Monday, November 29, 2010

Writing Is More Than Using Technique

Writers love attending writing conferences with sessions on craft. I hear them leave sessions time and time again using phrases such as "I've got a new technique to use in my next story."

We see this also when writers are diligently following agents on Twitter or reading their blogs. "Agent X has some great techniques on ..."

What I want to say here is that using technique is one thing, but understanding technique is something completely different. I want to first stress that I am using the term technique here in a broad sense that implies a set of skills or tools used for crafting a story. These would be things that you often hear writers talk about as being "tools in his or her writer's tool box."

More often than not, I read submissions that writers are using technique, but unfortunately really don't see what that technique is doing to their stories. In other words, I see writers that don't understand "why" the technique is used or the impact using that technique has on the reader.

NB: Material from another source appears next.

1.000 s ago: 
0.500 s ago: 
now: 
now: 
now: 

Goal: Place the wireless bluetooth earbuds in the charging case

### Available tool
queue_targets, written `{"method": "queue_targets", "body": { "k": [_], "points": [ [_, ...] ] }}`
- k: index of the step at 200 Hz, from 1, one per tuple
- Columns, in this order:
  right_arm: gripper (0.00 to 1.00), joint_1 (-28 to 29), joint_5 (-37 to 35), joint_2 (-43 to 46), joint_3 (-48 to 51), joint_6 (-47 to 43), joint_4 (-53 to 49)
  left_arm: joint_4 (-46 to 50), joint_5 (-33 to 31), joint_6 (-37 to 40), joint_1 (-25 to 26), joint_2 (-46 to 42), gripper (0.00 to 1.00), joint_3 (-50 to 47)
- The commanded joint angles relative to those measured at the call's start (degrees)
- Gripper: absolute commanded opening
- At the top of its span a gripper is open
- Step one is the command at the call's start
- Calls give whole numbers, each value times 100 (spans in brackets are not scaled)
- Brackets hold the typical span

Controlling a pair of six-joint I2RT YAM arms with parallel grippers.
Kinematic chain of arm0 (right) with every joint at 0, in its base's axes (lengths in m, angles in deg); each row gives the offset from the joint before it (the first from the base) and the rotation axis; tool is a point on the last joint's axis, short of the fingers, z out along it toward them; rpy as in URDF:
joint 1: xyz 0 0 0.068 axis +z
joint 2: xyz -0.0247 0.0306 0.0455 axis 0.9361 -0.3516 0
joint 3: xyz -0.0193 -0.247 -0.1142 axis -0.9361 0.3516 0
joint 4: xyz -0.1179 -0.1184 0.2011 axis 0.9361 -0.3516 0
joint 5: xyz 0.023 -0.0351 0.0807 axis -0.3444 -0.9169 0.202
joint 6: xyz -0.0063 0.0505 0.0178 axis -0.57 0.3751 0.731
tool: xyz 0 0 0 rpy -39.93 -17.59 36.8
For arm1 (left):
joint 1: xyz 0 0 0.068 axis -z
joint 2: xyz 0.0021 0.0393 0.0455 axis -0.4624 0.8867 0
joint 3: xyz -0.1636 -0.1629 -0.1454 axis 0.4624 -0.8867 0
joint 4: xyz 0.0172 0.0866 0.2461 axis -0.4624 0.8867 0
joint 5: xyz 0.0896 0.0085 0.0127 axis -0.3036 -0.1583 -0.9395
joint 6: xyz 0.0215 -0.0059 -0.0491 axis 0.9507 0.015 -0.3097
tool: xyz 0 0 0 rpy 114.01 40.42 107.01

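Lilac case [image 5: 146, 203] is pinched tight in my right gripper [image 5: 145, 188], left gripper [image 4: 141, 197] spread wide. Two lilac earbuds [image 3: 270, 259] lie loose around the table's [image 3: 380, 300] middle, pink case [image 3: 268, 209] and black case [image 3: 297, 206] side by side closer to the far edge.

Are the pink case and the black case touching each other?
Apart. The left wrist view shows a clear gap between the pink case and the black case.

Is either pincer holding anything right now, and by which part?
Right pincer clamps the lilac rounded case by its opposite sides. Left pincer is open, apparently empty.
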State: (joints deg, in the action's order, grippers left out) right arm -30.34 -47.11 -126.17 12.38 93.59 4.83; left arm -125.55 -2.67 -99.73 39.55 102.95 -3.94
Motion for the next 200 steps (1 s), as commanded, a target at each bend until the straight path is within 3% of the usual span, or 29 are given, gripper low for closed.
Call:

Writing is not simply about following a set of rules and guidelines to achieve a story. Creating a novel is not simply about putting words on a paper or creating a 90,000 word document. it requires an intrinsic knowledge of the human language and story telling. It involves something that is really internal.

Let's return to that toolbox analogy. Sure you may have a hammer and a screwdriver, but each tool really does have a different purpose and use. Even the different size heads on those phillips head screwdrivers has a different purpose. The same goes for writing. Just inserting a technique is not going to always yield you the response you were shooting for.

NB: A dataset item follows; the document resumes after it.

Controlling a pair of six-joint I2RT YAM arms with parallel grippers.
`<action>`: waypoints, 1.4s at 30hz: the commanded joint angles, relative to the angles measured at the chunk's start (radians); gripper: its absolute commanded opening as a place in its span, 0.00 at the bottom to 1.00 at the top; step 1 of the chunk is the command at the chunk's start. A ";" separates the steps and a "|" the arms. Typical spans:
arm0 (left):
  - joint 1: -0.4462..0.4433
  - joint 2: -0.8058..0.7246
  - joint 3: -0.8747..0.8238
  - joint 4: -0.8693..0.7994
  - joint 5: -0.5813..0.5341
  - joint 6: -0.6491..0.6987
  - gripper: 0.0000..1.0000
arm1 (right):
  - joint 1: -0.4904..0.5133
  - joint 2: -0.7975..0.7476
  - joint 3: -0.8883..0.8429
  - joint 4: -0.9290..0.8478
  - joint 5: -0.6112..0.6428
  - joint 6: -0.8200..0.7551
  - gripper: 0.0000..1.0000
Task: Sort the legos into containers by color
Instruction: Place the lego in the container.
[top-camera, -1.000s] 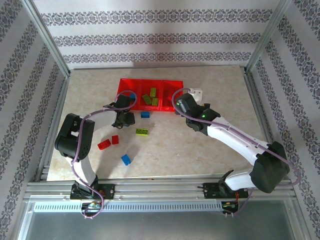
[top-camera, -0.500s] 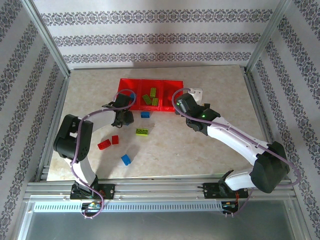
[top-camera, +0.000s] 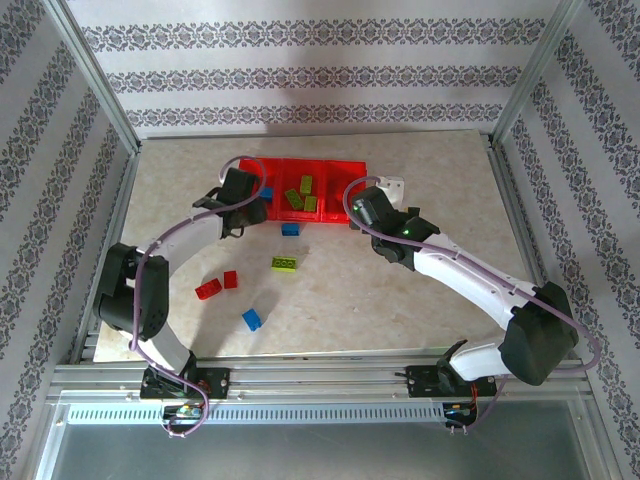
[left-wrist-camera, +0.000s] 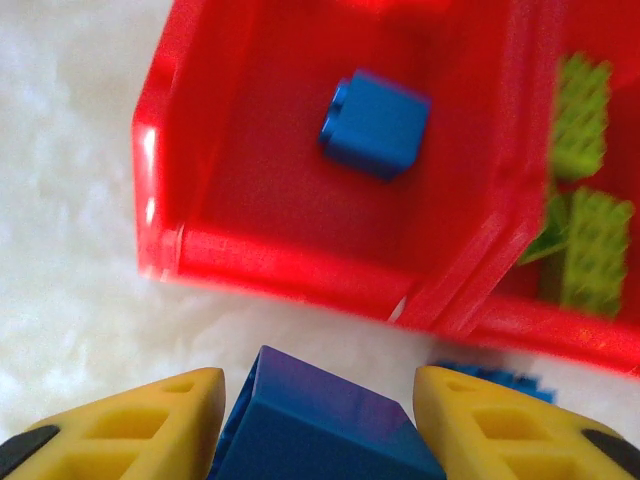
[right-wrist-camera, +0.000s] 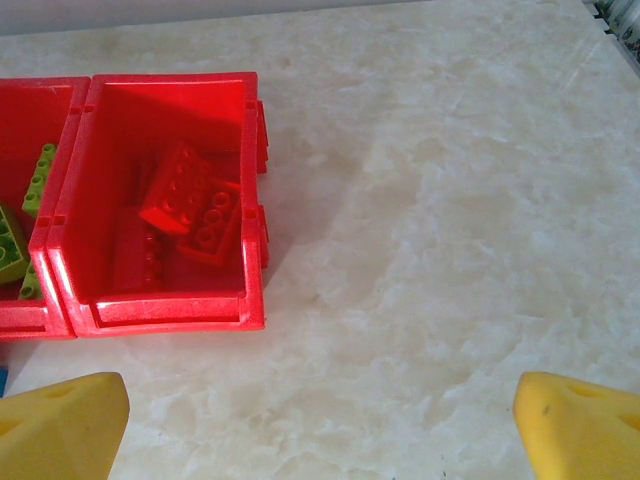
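From above, the left gripper (top-camera: 252, 193) is hanging over the near edge of the tray (top-camera: 330, 165) at its left compartment. It is nearer to that compartment than the right gripper (top-camera: 356, 208), which is waiting at the tray's right end. Loose bricks (top-camera: 284, 263) are lying on the table (top-camera: 400, 290) nearer the arms

The left wrist camera is showing what the top view is hiding: narrow jaws are pinching a blue brick (left-wrist-camera: 320, 430), and the left compartment, with a blue cube (left-wrist-camera: 375, 125) already inside, is lying just beyond its near wall

The right wrist camera is showing jaws standing wide and empty, with red bricks (right-wrist-camera: 190, 205) sitting in the right compartment, far and left of them
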 joint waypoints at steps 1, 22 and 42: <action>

There is a point that writers need to achieve before all of this technique becomes "internal." There isn't one right or wrong path to achieve this, but there is one right moment. It is that moment that using technique becomes something that "just happens." You may even do those things that you were told "are not right" during those sessions, but in this case, it does work. It is right.

Now please understand that I am not advocating for just "doing whatever you want." The guidelines and the skills we talk about in sessions really are important. The techniques we write about here on blogs do have purpose. The key is knowing WHEN it should be used and WHY it works.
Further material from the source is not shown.